- _ACTIVITY_
Exactly the lines from the one with "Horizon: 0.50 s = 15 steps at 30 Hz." through the last line of the listing must be given again.

- _DATASET EXCERPT_
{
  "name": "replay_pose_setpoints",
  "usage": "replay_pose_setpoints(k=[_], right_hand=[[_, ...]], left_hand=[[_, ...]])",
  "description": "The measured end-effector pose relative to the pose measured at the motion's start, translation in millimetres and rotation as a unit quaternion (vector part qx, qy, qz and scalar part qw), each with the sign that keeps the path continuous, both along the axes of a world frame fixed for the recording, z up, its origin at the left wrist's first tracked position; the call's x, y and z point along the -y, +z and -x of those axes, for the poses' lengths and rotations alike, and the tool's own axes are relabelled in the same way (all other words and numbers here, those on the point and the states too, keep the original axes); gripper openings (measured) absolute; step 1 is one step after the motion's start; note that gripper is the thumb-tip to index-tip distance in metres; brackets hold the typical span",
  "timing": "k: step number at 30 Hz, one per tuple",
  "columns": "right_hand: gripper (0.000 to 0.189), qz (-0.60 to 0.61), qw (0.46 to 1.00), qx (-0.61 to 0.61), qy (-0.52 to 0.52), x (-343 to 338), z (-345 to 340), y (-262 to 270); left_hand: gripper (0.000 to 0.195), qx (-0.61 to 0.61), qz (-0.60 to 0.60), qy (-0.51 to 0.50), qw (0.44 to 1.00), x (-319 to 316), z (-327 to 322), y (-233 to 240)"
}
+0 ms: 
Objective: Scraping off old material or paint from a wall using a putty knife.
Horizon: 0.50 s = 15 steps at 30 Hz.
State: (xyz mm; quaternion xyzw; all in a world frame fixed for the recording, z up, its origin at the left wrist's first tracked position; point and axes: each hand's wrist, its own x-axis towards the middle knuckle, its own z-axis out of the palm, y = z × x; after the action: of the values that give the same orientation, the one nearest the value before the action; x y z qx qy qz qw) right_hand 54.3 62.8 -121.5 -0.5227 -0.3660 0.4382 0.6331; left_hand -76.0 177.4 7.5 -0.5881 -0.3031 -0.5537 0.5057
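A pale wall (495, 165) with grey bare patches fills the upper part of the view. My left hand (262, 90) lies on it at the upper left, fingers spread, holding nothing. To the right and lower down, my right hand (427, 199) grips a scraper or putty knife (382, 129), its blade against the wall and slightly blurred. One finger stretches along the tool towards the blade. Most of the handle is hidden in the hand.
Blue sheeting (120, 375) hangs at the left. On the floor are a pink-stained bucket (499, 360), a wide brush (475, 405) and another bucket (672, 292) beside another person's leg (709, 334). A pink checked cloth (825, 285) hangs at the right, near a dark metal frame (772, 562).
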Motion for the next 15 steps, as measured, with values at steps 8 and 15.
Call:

- _TASK SOLUTION_
Horizon: 0.50 s = 15 steps at 30 Hz.
State: (xyz mm; quaternion xyzw; all in a world frame fixed for the recording, z up, its origin at the left wrist's first tracked position; point and axes: each hand's wrist, its own x-axis towards the middle knuckle, its own z-axis out of the palm, y = z × x; after the action: of the values that give the same orientation, the one nearest the value before the action; x y z qx qy qz qw) right_hand 54.3 62.8 -121.5 -0.5227 -0.3660 0.4382 0.6331; left_hand -76.0 177.4 7.5 -0.5881 -0.3031 -0.5537 0.5057
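A pale wall (495, 165) with grey bare patches fills the upper part of the view. My left hand (262, 90) lies on it at the upper left, fingers spread, holding nothing. To the right and lower down, my right hand (427, 199) grips a scraper or putty knife (382, 129), its blade against the wall and slightly blurred. One finger stretches along the tool towards the blade. Most of the handle is hidden in the hand.
Blue sheeting (120, 375) hangs at the left. On the floor are a pink-stained bucket (499, 360), a wide brush (475, 405) and another bucket (672, 292) beside another person's leg (709, 334). A pink checked cloth (825, 285) hangs at the right, near a dark metal frame (772, 562).
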Motion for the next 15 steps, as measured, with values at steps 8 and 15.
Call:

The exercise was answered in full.